EXERCISE PROMPT:
Verbatim, and with nothing else, reproduce the data below from its first line through the line containing "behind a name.".

RECORDED DATA:
[Start of Attachment]
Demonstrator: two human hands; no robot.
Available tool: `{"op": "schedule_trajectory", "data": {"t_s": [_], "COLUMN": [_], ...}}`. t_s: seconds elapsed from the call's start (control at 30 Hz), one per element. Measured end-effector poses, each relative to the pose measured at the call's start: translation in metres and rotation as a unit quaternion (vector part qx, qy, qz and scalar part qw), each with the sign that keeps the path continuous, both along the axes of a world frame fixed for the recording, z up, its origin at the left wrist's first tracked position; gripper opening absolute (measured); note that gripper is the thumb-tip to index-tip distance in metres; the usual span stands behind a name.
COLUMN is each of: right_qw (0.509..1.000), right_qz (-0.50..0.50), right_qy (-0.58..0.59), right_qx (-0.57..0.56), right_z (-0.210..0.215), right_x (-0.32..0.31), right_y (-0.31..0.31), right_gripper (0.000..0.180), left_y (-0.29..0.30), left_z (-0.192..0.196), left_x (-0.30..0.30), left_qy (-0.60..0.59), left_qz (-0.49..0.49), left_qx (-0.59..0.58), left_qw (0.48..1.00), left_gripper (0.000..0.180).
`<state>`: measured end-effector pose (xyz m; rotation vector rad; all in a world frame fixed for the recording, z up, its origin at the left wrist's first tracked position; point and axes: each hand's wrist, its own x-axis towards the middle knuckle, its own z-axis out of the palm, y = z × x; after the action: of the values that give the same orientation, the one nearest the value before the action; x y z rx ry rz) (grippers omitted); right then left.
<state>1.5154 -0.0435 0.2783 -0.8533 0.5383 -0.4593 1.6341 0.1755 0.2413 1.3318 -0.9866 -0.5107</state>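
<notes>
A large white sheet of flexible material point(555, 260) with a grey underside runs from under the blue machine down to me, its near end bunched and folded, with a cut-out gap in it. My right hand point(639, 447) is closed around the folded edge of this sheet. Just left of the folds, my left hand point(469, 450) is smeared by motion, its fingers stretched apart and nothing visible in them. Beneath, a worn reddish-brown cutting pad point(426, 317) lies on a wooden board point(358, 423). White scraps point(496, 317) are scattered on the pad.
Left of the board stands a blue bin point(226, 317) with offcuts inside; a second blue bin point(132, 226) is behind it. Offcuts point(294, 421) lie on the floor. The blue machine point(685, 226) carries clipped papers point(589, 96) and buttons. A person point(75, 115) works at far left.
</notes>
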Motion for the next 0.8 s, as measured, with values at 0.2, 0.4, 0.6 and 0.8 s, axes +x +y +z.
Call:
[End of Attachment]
SOLUTION TO THIS EXERCISE:
Demonstrator: two human hands; no robot.
Available tool: `{"op": "schedule_trajectory", "data": {"t_s": [_], "COLUMN": [_], ...}}`. t_s: seconds elapsed from the call's start (control at 30 Hz), one per element. Measured end-effector poses, each relative to the pose measured at the call's start: translation in metres and rotation as a unit quaternion (vector part qx, qy, qz and scalar part qw), each with the sign that keeps the path continuous, both along the axes of a world frame fixed for the recording, z up, its origin at the left wrist's first tracked position; gripper opening absolute (measured); note that gripper is the thumb-tip to index-tip distance in metres; the usual span stands behind a name.

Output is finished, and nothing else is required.